Decision Before Dawn (1952)
Many of Hollywood’s postwar films that were shot in Germany examined how the United States should deal with its wartime enemies. Anatole Litvak, a Ukrainian-born Jewish director who had worked in Germany prior to coming to Hollywood, addresses this concern with the story of a German prisoner of war who is recruited by American forces to carry out a spy mission behind enemy lines. Realistically shot on location among Germany’s ruins by Franz Planer, another Jewish exile of the German movie industry, the film is a tense morality tale of courage and dissent.
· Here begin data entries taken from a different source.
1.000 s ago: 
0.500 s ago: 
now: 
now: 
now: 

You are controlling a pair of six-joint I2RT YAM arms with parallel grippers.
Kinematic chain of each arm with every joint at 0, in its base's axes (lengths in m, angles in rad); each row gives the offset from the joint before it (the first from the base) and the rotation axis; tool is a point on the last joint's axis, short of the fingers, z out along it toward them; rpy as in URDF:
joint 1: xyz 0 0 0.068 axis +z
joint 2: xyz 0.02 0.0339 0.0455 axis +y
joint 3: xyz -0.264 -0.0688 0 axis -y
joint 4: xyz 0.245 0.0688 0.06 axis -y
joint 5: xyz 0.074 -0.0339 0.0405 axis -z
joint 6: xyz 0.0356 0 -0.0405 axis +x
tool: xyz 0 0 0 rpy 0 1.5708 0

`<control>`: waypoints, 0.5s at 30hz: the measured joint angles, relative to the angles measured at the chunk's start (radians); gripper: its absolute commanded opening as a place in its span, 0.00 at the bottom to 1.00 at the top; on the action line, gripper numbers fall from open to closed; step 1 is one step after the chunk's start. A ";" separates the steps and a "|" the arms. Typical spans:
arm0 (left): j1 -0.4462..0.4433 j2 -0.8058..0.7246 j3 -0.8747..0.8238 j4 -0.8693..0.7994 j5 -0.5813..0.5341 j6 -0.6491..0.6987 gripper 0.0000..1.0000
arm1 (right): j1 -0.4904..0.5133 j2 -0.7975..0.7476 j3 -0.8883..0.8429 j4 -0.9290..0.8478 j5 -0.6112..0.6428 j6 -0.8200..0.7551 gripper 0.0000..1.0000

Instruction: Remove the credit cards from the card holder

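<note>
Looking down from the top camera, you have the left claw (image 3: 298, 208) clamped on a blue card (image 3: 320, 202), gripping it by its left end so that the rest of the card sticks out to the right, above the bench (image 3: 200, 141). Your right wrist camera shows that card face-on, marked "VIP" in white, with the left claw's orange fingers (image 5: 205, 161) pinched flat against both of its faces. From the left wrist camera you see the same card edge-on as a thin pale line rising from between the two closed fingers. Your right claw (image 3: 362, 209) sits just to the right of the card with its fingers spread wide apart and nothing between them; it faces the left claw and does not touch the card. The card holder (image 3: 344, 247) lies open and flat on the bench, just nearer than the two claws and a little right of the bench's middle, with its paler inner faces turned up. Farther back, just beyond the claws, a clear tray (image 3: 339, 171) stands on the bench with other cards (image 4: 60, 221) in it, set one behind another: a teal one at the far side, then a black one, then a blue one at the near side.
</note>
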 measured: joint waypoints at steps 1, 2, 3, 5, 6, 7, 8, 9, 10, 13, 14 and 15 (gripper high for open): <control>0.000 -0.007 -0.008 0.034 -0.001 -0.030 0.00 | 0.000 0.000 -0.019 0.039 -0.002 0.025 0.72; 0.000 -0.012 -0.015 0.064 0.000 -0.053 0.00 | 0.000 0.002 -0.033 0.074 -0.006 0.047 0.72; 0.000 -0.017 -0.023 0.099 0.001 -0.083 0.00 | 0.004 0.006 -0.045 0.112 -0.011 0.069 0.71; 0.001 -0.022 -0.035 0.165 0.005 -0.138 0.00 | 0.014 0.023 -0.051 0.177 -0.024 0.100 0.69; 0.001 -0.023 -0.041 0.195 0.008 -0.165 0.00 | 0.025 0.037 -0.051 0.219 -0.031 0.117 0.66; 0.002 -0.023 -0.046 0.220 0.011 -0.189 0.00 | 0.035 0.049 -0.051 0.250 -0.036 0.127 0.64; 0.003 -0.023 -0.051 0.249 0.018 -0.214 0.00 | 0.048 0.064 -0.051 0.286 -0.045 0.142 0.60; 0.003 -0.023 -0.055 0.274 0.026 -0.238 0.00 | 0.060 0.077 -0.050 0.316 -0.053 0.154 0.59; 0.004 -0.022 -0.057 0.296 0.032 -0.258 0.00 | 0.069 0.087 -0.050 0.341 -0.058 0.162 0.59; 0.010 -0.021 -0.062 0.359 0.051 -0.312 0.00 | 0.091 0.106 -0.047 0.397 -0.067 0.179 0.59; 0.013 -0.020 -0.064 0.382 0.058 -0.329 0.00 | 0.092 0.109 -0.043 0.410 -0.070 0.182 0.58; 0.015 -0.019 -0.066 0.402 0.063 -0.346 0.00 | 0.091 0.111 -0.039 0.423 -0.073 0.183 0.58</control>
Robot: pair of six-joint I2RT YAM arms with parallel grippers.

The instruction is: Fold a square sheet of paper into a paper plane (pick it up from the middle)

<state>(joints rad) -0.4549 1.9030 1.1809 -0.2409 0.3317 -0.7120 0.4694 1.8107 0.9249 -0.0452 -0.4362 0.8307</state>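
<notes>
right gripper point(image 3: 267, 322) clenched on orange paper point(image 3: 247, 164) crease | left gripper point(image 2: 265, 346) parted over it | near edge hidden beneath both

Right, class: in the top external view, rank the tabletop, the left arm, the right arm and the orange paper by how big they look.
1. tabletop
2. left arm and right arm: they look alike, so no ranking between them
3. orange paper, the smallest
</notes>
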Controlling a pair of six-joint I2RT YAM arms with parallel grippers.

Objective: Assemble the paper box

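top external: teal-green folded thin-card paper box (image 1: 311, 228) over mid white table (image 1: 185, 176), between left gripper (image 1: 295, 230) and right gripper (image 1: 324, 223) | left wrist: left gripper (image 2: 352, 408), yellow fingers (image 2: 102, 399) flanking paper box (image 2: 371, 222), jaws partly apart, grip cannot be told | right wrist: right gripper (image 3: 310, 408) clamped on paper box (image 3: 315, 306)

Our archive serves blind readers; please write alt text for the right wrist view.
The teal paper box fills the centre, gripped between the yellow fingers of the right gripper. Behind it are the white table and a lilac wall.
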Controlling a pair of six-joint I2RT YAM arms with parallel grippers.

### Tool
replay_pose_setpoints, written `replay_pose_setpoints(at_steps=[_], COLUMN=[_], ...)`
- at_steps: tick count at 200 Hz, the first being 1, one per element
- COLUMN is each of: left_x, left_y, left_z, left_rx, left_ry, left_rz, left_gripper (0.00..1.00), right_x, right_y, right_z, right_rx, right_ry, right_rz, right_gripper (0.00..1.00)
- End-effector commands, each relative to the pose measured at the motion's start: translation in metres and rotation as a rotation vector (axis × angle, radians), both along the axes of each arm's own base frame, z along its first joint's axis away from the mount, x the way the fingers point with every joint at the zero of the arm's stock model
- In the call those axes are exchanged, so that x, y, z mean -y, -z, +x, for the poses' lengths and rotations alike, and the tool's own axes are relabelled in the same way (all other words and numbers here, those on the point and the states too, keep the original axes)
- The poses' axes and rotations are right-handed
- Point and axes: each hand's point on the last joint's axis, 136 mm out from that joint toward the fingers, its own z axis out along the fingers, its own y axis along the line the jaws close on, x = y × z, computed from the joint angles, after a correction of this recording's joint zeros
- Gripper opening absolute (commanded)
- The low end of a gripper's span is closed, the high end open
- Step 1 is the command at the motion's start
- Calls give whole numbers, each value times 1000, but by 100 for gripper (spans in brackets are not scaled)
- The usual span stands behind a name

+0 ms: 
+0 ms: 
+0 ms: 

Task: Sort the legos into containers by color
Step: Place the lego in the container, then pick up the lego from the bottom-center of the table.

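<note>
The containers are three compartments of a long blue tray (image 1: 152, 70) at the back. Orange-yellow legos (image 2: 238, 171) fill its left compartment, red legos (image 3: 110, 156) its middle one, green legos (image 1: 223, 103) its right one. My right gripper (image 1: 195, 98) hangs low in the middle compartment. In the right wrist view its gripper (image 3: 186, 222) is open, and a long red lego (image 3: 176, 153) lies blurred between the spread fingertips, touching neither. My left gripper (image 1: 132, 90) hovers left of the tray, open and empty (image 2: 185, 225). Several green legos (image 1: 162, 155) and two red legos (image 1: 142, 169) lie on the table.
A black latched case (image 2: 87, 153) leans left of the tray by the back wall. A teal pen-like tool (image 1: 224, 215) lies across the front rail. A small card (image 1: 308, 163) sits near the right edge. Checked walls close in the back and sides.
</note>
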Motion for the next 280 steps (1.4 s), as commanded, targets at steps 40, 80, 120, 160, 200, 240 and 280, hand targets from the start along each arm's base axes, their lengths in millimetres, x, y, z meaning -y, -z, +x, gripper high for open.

35mm, b/w, 120 min. Director: Anatole Litvak. Screenwriter: Peter Viertel. Cast: Richard Basehart, Gary Merrill, Oskar Werner.
Berlin Express (1948)
In one of the first Hollywood productions to shoot in Germany after the war, a trans-European express train becomes a microcosm for the politics of war-ravaged Europe as an unlikely group of allies come together to protect the life of a respected peacemaker. Director Jacques Tourneur demonstrates his knack for intrigue while cinematographer Lucien Ballard renders real locations in Paris, Frankfurt and Berlin with noir atmospherics. The film is a striking document of war’s devastation and an allegory of postwar cooperation.
35mm, b/w, 86 min. Director: Jacques Tourneur. Screenwriter: Harold Medford. Cast: Merle Oberon, Robert Ryan, Charles Korvin.